-- WHAT TO PRODUCE --
Output only the lines from the start of the entries through the line holding "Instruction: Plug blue". Each line must match the original exactly.

[Stored dataset items]
——————————
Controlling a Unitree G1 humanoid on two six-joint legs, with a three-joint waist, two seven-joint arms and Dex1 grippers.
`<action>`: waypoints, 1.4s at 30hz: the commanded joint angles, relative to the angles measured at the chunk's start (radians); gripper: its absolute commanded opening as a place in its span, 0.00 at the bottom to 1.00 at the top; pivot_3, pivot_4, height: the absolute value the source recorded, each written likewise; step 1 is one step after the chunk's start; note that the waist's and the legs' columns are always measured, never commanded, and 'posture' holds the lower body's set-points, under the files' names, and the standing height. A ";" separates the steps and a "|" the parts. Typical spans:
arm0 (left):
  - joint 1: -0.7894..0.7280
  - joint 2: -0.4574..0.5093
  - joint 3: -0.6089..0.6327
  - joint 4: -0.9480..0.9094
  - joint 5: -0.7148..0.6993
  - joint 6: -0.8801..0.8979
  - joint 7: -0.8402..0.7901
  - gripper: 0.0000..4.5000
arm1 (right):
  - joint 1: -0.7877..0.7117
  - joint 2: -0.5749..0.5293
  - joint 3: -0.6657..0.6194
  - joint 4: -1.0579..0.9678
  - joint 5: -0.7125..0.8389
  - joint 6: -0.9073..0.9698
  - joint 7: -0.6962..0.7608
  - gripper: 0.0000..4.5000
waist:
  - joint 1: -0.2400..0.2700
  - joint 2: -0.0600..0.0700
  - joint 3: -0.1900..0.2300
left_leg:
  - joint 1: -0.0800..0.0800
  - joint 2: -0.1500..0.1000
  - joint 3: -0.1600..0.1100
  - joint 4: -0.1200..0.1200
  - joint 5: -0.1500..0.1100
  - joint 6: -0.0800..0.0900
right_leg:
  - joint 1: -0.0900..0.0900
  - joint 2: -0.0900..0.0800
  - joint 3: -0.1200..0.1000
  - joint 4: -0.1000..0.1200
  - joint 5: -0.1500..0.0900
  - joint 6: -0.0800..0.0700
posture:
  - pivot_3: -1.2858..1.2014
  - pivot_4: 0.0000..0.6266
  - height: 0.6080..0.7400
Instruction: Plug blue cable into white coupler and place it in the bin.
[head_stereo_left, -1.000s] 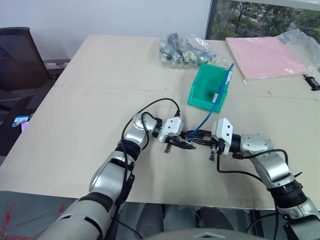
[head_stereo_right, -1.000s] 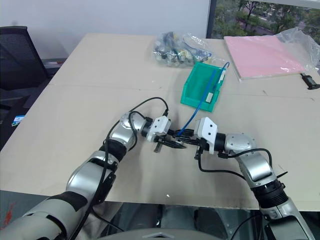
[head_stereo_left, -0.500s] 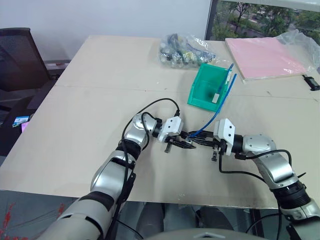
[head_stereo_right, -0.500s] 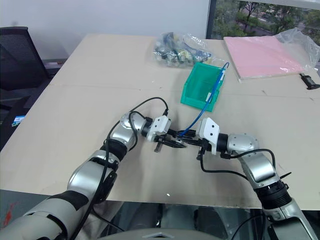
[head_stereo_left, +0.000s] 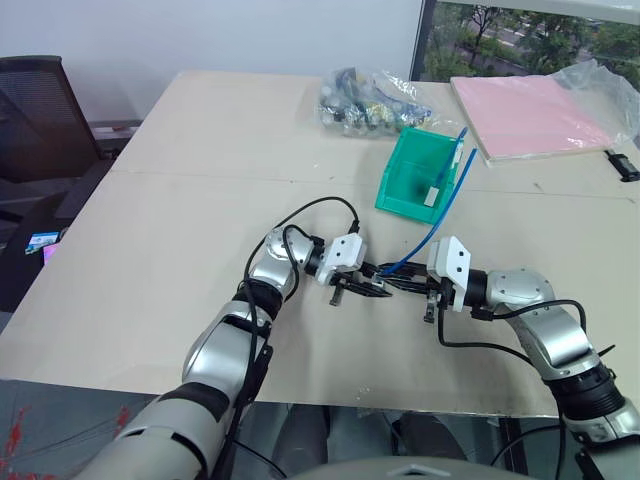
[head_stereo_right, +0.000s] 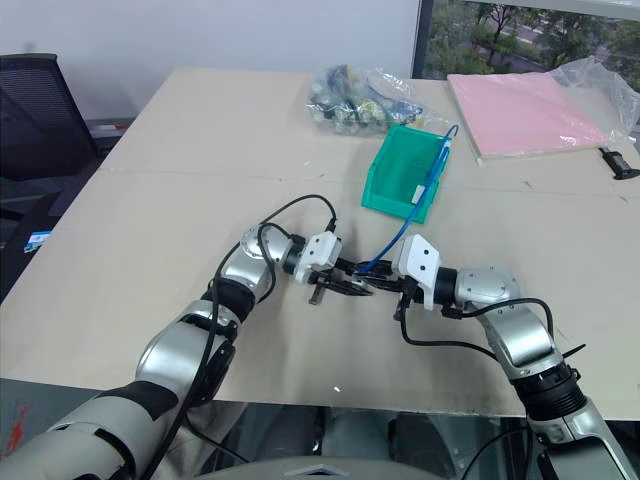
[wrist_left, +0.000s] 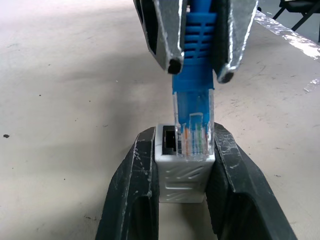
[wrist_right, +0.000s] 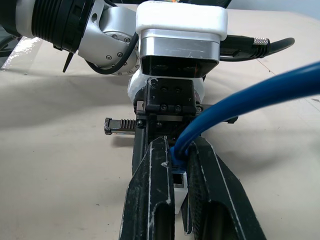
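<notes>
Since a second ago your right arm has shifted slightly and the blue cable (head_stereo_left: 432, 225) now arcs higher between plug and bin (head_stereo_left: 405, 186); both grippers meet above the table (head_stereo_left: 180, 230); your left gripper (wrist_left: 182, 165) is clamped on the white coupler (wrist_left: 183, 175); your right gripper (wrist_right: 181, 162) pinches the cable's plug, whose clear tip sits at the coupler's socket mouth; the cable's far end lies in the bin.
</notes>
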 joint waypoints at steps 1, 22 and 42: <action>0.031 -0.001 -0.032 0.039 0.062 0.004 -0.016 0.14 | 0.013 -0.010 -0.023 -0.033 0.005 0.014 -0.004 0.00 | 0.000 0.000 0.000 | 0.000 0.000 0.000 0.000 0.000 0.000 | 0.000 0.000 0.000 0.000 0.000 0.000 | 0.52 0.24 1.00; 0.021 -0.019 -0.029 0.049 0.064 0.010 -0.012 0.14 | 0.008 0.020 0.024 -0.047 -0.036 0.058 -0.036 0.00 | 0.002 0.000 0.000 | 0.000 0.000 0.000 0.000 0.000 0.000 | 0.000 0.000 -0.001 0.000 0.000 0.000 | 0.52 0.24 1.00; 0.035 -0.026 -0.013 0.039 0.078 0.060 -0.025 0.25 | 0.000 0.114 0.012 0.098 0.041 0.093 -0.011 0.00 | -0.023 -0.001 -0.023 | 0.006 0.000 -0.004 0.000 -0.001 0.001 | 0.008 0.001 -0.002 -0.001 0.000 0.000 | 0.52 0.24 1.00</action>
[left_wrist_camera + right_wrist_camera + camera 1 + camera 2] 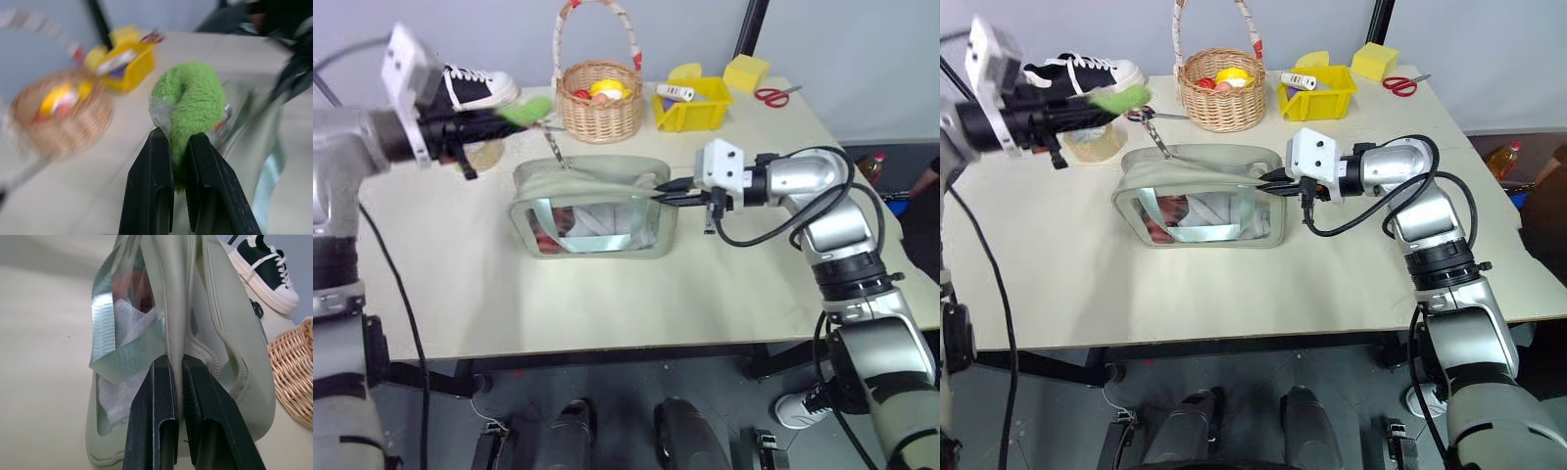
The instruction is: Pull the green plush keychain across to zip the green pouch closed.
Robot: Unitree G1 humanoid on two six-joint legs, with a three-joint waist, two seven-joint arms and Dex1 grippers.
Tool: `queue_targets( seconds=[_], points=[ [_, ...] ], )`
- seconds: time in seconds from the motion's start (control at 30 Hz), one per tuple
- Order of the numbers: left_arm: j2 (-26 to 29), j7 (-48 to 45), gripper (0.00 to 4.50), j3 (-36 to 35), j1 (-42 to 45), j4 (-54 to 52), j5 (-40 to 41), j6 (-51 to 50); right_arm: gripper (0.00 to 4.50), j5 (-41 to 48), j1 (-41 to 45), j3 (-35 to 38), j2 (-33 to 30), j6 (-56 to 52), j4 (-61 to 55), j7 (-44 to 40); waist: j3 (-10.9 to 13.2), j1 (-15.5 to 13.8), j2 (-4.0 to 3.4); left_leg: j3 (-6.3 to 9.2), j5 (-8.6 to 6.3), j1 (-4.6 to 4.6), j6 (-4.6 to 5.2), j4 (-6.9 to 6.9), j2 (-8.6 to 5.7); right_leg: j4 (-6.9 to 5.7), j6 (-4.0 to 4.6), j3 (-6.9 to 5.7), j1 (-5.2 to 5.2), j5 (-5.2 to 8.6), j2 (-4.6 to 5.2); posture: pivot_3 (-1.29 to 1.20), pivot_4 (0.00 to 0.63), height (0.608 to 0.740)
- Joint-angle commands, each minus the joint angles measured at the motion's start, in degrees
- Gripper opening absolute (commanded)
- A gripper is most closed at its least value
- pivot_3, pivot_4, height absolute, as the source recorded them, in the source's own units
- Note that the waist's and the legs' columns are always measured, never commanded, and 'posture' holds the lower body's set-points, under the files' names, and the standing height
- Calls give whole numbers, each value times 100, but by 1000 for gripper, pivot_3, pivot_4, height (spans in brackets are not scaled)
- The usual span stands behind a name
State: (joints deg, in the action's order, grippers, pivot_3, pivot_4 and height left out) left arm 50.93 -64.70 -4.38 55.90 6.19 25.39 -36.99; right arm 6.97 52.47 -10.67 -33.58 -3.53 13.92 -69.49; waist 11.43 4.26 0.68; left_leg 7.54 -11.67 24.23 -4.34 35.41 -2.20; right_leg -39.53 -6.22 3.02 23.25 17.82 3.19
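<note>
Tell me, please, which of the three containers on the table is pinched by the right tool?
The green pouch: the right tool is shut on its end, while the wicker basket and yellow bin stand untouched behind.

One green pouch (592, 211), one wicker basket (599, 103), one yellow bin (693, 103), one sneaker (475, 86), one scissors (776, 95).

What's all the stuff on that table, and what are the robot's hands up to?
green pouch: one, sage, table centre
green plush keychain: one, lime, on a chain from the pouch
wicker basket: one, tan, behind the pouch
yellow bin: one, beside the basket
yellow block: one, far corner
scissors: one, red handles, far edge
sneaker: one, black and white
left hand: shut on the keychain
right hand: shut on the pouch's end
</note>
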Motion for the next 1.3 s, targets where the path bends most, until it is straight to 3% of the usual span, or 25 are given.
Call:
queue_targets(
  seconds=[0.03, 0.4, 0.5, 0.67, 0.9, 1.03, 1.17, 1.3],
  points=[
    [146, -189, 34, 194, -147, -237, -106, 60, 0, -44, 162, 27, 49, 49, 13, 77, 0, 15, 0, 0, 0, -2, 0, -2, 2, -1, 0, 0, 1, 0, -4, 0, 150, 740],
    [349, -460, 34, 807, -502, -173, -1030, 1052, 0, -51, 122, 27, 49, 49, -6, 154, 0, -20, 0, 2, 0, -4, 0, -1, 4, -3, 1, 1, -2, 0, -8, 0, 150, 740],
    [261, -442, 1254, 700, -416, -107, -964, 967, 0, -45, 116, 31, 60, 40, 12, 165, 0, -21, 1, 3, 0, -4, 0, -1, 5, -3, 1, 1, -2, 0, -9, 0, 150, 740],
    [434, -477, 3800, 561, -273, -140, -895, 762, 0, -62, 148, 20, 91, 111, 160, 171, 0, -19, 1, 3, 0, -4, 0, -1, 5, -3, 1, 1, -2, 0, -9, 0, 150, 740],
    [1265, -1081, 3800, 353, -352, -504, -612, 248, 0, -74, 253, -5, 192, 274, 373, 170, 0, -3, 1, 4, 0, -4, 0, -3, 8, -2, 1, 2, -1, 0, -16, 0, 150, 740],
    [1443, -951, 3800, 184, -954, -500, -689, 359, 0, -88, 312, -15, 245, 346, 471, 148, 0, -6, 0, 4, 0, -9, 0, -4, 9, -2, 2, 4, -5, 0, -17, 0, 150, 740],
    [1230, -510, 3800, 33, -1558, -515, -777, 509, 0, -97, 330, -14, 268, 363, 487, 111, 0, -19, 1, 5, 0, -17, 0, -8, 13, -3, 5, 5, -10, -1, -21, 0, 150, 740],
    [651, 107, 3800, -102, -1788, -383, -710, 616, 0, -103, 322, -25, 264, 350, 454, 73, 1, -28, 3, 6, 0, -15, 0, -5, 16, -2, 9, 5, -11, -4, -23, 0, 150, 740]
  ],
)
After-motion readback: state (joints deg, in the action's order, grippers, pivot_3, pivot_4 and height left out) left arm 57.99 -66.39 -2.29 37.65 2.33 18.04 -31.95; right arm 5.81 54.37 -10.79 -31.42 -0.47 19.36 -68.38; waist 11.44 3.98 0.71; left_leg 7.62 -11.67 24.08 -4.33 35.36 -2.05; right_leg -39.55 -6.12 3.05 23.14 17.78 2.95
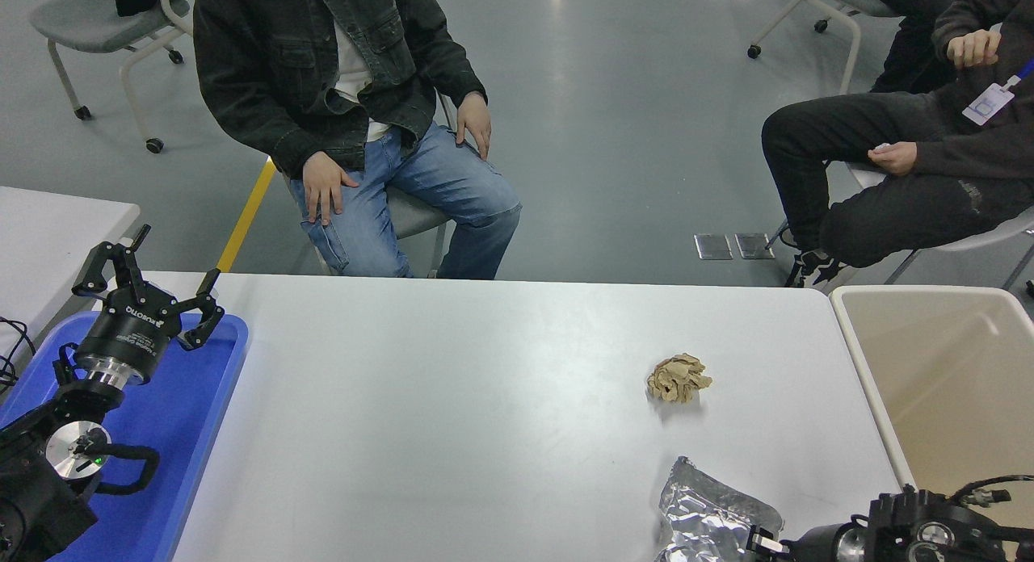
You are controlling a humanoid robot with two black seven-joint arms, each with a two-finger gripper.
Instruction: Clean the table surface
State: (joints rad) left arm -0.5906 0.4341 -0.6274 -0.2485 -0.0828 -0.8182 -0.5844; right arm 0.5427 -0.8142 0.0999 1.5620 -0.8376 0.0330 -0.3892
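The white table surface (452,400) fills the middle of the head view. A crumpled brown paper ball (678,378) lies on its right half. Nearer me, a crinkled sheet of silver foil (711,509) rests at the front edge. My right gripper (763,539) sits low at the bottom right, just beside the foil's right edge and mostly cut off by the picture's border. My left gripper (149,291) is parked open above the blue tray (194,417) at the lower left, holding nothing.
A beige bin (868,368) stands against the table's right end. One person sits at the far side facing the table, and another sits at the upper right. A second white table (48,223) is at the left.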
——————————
-- FINISHED TASK --
Controlling a Unitree G1 humanoid on two six-joint legs, with a three-joint waist, two seven-joint arms and Dex1 grippers.
`<action>`: waypoints, 1.4s at 30hz: the commanded joint angles, relative to the angles measured at the chunk's start (radians); gripper: its absolute commanded opening as a place in its span, 0.00 at the bottom to 1.00 at the top; pivot_3, pivot_4, height: the absolute value the source recorded, each written likewise; step 1 is one step after the chunk's start; note that the waist's and the legs' columns are always measured, never commanded, and 'posture' holds the lower body's set-points, under the files' names, and the standing height. A ";" separates the steps and a "|" the parts. Typical spans:
arm0 (left):
  - joint 1: -0.7894..0.7280
  - joint 2: -0.4574..0.5093
  - joint 3: -0.6089..0.6327
  - joint 4: -0.9480..0.9094
  - joint 5: -0.7148..0.6993
  - joint 6: -0.8801..0.8979
  - joint 7: -0.8402..0.7901
  - gripper: 0.0000..4.5000
arm1 (right):
  - joint 1: -0.7877..0.7117
  - joint 2: -0.5749..0.5293
  - joint 3: -0.6657..0.6194
  - joint 4: -1.0579..0.9678
  - joint 5: -0.7125..0.8389
  - joint 6: -0.9073..0.9698
  - joint 7: -0.6962..0.7608
  - gripper: 0.0000..4.5000
waist:
  - joint 1: -0.2400..0.2700
  - joint 2: -0.0600..0.0700
  - joint 3: -0.1900..0.2300
left_leg:
  - joint 1: -0.0800..0.0800
  - joint 2: -0.1500..0.1000
  - joint 3: -0.1600..0.1100
  - joint 4: -0.1200..0.1200
  - joint 5: -0.1500..0.1100
  - joint 6: -0.0800..0.0900
right_leg:
  - joint 1: -0.0900..0.0900
  - joint 2: -0.0900..0.0800
  - joint 3: -0.1200..0.1000
  - joint 4: -0.1000..0.1200
  - joint 5: -0.1500..0.0900
  - joint 6: -0.0800..0.0700
posture:
  - pivot_3: -1.2858..1.2014
  - pivot_4: 0.0000..0.6266
  - height: 0.6080..0.7400
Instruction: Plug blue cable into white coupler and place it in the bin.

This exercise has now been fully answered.